Le Rouge & Le Blanc stands clearly apart among the French wine monthly publications (first, it's actually published every 3 months). Compared to the mainstream and glossy wine magazines like La Revue des Vins de France, Gault & Millau and Terre de Vins, le Rouge & Le Blanc is foremost completely independant in the sense that it hasn't any of these ads financed by the deep-pocketed wine industry. The magazine was created in 1983 and it is managed to this day by the writers and the founders who write and report on the wines and winemakers they love, without being hampered by any commercial pressure or lobbying. The magazine which uses minimalist black & white photography for its illustrations is solely financed by the subscriptions of its readers. The writers keep a day job on the side and the magazine is really a project focused on uncompromising reporting and not really for profit.
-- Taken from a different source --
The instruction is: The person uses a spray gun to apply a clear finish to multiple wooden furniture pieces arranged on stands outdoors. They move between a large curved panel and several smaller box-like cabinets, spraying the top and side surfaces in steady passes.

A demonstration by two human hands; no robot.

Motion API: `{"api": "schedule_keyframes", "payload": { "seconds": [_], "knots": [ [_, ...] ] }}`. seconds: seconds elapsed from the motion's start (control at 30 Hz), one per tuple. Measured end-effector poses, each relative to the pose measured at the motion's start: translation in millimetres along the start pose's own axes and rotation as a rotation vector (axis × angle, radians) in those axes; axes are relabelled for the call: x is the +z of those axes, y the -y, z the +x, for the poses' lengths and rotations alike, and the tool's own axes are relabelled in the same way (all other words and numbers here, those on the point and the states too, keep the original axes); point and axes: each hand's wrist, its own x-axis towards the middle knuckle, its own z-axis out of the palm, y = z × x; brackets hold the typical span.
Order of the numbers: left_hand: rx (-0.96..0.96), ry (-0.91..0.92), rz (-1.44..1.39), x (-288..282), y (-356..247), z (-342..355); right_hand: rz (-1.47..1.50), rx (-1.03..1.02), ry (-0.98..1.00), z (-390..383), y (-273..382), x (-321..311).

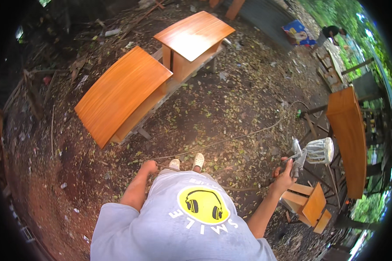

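My right hand (285, 176) holds a silver spray gun (297, 161) with a translucent, whitish-stained cup (319, 150) attached, out to my right. My left hand (149, 167) is closed around a thin hose (187, 152) beside my legs; the hose runs across the leaf-strewn ground toward the right. Ahead stand two glossy orange-brown wooden pieces with slanted tops, one nearer on the left (117, 95) and one farther back (191, 35), on a low support (143, 132).
A long varnished wooden piece (346, 139) stands at the right, with a smaller one (309, 204) below it. Wooden frames (331, 69), a blue printed sheet (298, 32) and people (330, 34) are at the back right. Branches (32, 93) lie at the left.
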Motion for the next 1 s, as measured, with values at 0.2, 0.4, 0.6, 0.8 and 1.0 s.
{"api": "schedule_keyframes", "payload": {
  "seconds": [0.2,0.4,0.6,0.8,1.0],
  "knots": [
    [0.1,0.064,0.081,-19,0,35,-0.094,0.069,-0.093,-78,2,-21],
    [0.215,-0.014,0.047,-42,-33,41,-0.175,0.181,-0.091,-108,-5,-20],
    [0.295,-0.016,0.034,-34,-33,41,-0.285,0.23,0.021,-128,-14,-11],
    [0.264,0.021,0.073,-19,-1,43,-0.321,0.187,0.093,-135,-25,-3],
    [0.195,0.016,0.09,-33,22,37,-0.299,0.164,0.153,-134,-15,13]
  ]
}}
François Morel, pictured on left (wearing glasses) with Maxime Magnon is the editor in chief of the publication, you may see him in the worthy tasting events in Paris, he also wrote several books including a book titled Vallée de la Loire with many profiles of winemakers working there (and with a few pictures of mine).
François Morel is also the one who organised this one-time tasting event, gathering these winemakers and setting up the logistics for all the details and the catering for the winemakers.
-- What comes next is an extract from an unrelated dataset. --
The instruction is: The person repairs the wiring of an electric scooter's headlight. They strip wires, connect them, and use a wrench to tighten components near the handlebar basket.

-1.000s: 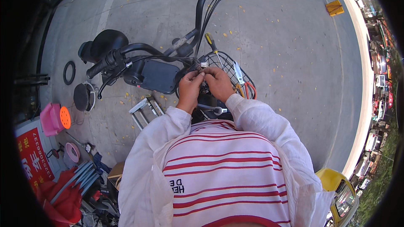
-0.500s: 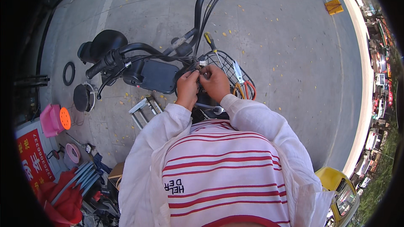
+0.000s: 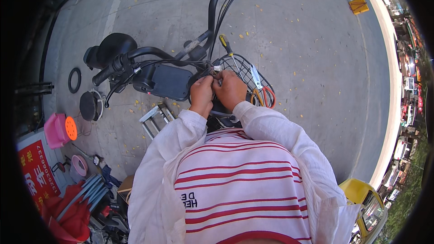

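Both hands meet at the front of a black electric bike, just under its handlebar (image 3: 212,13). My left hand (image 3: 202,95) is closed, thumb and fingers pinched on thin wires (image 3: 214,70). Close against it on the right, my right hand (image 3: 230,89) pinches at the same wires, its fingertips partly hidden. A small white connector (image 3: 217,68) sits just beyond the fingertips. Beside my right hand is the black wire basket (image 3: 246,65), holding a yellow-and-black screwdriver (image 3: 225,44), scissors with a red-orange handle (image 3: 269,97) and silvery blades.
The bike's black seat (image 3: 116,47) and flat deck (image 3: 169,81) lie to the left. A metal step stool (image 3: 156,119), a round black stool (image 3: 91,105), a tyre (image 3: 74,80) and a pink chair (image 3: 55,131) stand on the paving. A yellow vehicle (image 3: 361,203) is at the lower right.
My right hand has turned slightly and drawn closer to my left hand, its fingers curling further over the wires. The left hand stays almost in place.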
I had an invitation for this event but otherwise the entry fee was 5 € only, a good deal when you consider the wines you could taste there. I think we're very lucky in Paris in this regard, we hardly pay anything to taste interesting wines.
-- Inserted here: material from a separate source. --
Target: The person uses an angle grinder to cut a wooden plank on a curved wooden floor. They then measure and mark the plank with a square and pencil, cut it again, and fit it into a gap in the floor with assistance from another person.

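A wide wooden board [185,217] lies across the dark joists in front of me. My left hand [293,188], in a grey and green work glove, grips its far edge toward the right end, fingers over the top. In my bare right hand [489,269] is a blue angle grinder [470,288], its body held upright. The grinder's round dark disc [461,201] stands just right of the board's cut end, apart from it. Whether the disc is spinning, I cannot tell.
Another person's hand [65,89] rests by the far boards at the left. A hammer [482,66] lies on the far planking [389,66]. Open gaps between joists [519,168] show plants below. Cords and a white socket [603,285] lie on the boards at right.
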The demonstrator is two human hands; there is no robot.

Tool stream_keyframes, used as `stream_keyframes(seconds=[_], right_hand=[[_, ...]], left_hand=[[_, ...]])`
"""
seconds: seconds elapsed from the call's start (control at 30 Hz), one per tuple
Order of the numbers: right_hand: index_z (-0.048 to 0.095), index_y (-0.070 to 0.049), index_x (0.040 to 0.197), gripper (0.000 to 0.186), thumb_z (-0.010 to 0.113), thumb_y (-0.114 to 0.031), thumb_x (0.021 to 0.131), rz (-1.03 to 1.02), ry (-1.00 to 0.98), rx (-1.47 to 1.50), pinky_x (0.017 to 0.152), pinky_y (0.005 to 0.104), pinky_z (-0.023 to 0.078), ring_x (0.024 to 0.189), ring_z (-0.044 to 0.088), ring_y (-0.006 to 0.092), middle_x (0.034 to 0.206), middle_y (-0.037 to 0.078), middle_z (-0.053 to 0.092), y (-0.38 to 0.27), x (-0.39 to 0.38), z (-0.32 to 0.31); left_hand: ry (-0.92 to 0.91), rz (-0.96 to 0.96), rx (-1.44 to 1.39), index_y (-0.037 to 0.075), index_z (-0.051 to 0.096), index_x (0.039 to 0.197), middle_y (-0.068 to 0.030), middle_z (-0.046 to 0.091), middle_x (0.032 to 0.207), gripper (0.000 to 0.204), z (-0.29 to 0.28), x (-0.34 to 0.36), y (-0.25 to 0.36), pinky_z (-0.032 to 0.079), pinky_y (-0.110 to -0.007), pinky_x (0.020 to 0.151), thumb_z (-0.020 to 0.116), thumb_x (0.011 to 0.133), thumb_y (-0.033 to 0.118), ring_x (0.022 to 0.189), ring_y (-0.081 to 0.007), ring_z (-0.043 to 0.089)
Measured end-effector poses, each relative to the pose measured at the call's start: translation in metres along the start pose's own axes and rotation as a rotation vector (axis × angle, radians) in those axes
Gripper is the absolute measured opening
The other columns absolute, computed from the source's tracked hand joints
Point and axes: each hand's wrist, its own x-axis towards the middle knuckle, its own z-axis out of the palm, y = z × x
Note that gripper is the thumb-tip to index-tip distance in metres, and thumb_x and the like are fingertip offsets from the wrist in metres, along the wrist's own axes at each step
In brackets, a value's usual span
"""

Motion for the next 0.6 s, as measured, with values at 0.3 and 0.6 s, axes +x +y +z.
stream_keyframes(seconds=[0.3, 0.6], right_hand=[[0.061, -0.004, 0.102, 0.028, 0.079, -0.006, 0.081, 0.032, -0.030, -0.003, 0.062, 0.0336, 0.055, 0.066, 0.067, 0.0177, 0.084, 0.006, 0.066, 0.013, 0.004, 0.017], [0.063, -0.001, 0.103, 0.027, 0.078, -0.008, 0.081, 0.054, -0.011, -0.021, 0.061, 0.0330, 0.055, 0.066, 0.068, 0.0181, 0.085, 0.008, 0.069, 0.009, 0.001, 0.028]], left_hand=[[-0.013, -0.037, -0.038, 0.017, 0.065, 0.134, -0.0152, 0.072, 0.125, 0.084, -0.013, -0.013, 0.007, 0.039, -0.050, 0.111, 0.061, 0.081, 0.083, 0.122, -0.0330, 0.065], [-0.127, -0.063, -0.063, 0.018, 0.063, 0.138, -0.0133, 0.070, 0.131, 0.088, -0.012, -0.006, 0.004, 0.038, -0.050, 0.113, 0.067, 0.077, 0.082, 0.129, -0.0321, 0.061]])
__ Jean-Yves Peron La Petite Robe white Vin de France (table wine) 2012.
Made with the Jacquère variety, a local white grape. Purchased grapes. Jean-Yves says that he works the same way with his own grapes and the purchased ones. He made 8 to 10 vats of this wine. In 2013 his yields were 17 hectoliters/hectare. The soil is shist which yields low volumes. The wine had a year of élevage in casks. Very nice wine, fresh feel,
and it is made without any SO2, and on wild yeast of course. Jean-Yves says that the wine begins to taste well since some 10 days.
__ Jean-Yves Peron La Petite Robe white Vin de France (table wine) 2011, same wine but previous vintage. Had a year élevage in bottles. Incredible wine, very different, radiates lots of energy, refined, very nice texture. Vinified in casks only, demi-muids. Makes 11 % in alcohol, and what a mouth for such a low alcohol...
__ Jean-Yves Peron Vers la Maison Rouge, Rosé 2012, Vin de France. Direct-press Mondeuse (local red grape variety). Nice, refined tanninc feel for this pale-colored rosé. Light wine too, 10 % in alcohol. Nice welcome bitterness at the end of the mouth.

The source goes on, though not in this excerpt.